- **TASK OBJECTIVE**:
Look through the material below. Return exactly the lines from the one with "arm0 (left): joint" through the one with "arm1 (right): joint", both included.
** DATA PROVIDED follows **
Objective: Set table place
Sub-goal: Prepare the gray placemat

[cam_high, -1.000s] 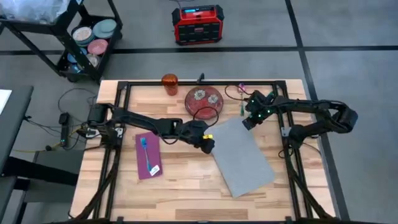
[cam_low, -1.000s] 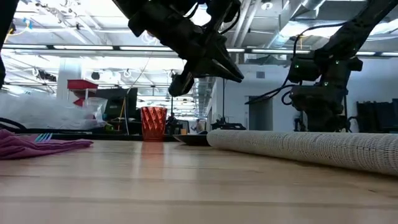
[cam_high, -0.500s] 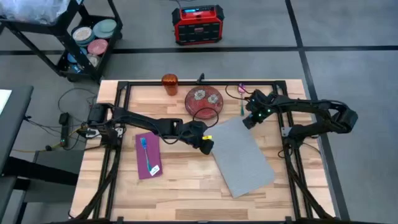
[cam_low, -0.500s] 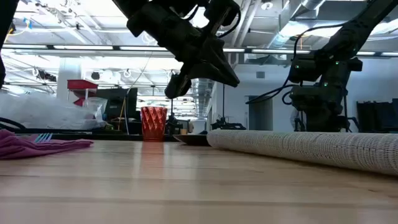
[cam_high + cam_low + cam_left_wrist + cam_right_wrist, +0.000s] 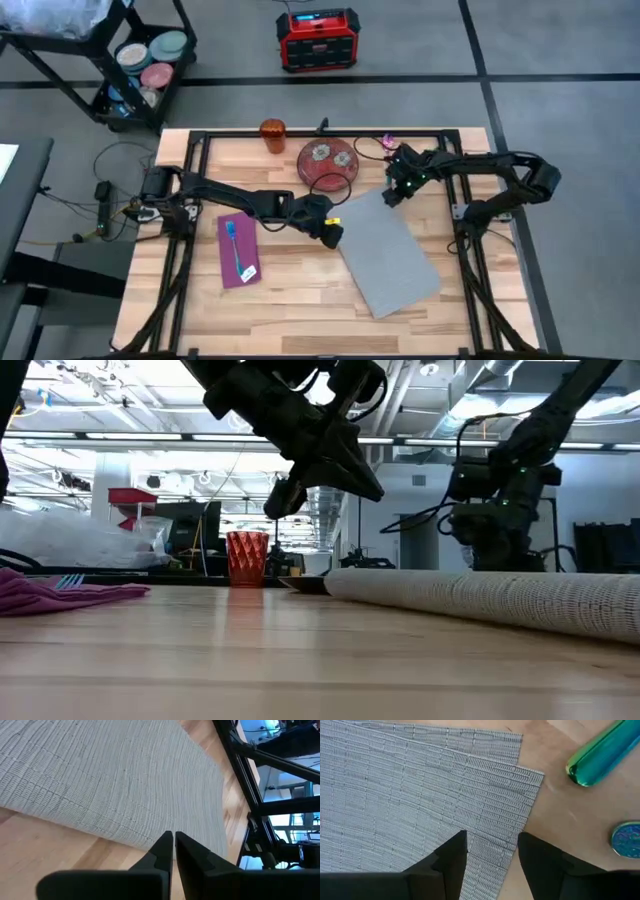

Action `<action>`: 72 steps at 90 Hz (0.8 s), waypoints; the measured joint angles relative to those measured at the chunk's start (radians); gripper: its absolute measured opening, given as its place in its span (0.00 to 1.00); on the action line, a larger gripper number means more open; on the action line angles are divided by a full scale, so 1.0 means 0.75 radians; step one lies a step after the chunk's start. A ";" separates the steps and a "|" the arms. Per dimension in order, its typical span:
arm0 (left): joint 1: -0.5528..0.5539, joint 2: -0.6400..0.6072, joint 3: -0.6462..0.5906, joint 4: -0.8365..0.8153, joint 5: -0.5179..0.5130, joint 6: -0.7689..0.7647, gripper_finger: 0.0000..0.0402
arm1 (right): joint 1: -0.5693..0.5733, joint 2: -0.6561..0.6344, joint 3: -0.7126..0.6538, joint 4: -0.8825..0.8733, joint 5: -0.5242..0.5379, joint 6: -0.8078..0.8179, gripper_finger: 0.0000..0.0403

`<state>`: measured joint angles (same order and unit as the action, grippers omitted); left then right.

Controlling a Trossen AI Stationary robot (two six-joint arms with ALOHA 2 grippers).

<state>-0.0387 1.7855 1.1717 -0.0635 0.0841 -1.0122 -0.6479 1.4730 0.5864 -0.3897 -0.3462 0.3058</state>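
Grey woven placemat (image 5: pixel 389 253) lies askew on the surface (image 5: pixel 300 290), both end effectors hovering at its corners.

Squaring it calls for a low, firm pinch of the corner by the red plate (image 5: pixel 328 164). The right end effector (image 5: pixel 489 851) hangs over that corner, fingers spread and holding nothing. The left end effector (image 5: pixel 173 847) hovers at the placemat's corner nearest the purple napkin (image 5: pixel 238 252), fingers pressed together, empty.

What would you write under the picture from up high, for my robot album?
Two robot arms meet at a crooked grey placemat on the table, with plate, cup and purple napkin waiting.
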 joint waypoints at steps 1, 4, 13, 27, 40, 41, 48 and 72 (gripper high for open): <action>0.000 0.000 0.000 0.000 0.000 0.000 0.01 | 0.000 0.000 0.001 0.000 0.001 0.000 0.39; 0.000 0.000 0.000 0.000 0.000 0.000 0.01 | 0.000 0.001 0.003 0.000 0.003 -0.001 0.38; 0.000 0.000 -0.001 0.000 0.000 0.000 0.01 | -0.001 0.001 0.003 -0.019 0.014 -0.007 0.30; 0.000 0.000 0.000 0.001 -0.001 0.000 0.01 | -0.002 0.001 0.004 -0.064 0.026 -0.069 0.09; 0.000 0.000 0.000 0.001 -0.012 0.000 0.01 | -0.002 0.002 0.002 -0.073 0.007 -0.096 0.02; 0.000 0.000 0.000 0.001 -0.013 0.000 0.01 | -0.002 0.002 0.002 -0.073 0.006 -0.096 0.02; 0.000 0.000 0.000 0.002 -0.015 0.000 0.01 | -0.002 0.001 0.001 -0.074 -0.008 -0.095 0.01; 0.000 0.000 0.000 -0.010 -0.086 0.053 0.01 | 0.001 0.003 0.045 -0.115 -0.056 -0.093 0.00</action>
<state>-0.0387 1.7855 1.1717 -0.0707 0.0194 -0.9727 -0.6476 1.4750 0.6200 -0.4760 -0.3880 0.2359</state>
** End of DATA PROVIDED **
- **EXPECTED ANSWER**:
arm0 (left): joint 1: -0.5528..0.5539, joint 2: -0.6400..0.6072, joint 3: -0.6462..0.5906, joint 4: -0.8365..0.8153, joint 5: -0.5179..0.5130, joint 6: -0.7689..0.7647, gripper_finger: 0.0000..0.0402
arm1 (right): joint 1: -0.5693..0.5733, joint 2: -0.6561..0.6344, joint 3: -0.7126..0.6538, joint 4: -0.8825..0.8733, joint 5: -0.5242..0.5379, joint 6: -0.8078..0.8179, gripper_finger: 0.0000..0.0403

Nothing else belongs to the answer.